Но вот лес распахнулся, и к вам выплывает прямо из гущи старая, в молодых березках пожня[8]. Вы садитесь под сосной, и вам отсюда не хочется уходить. Прямо тут начинается и убегает далеко вдаль широкое, поросшее травой поле с разбегающимися в бока кулигами[9]. Сквозь траву, примятую местами жировавшими здесь лосями, повсюду, насколько хватает глаз, просвечивают желтые, красные, синие, фиолетовые цветы. А дальше опять идет лес, только отсюда, с расстояния, не нежно-зеленый, а синий, подсвеченный сверху свалившимся к западу солнцем. Словно кто-то добрый, понимающий в красоте набросил на лес огромное, огненно-желтое покрывало.
Бывает, что выйдешь не на пожню, а на какую-нибудь гарь или ржавую болотину, на которой, как зубья из поломанной гребенки, торчат редкие кренюжины, песня в душе умолкает. Ну что за лес! Неприютный и чернорукий, золотушно-костлявый, жидкий, раздетый. Жизнь чахнет здесь. Обходит эти места даже ягода морошка. Уж ей-то все равно где расти, было бы тени да сырости больше. Совы и филины, ночные чудища, и те сторонятся этих уродливых заколдованных лесов. Только что-то чавкает и булькает в гнилых ручьях, словно всхлипывает чья-то завязнувшая душа. Здесь-то и живет, наверно, нечисть, о которой рассказывала бабушка Агафья Павловна.

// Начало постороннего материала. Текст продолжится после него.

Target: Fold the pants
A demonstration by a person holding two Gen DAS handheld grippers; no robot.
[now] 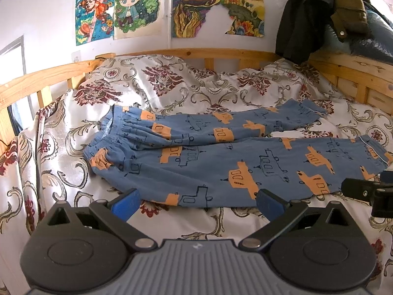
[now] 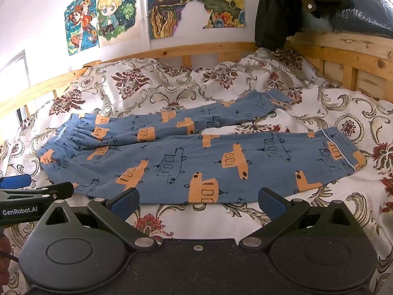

Кто выдумал это уродство? Зачем оно рядом со звонким, могучим сосново-елово-березовым зеленоглавым совершенством?
Может быть, для того, чтобы мы могли полнее и глубже познать красоту?
А лешего, про которого рассказывала бабушка Агашка, я все же встретил.
Я сразу узнал его по описанию, услышанному еще в давние вечера, когда лежал с бабушкой на печке, а в дымоходах выл ветер.
Он спускался мне навстречу по Летней Гремяке, маленький, с красным морщинистым лицом, в затертой, вылинявшей фуфайке, в старой заячьей шапке с торчащими в разные стороны ушами, хотя стоял теплый август. На спине тащил здоровенную охапку сена.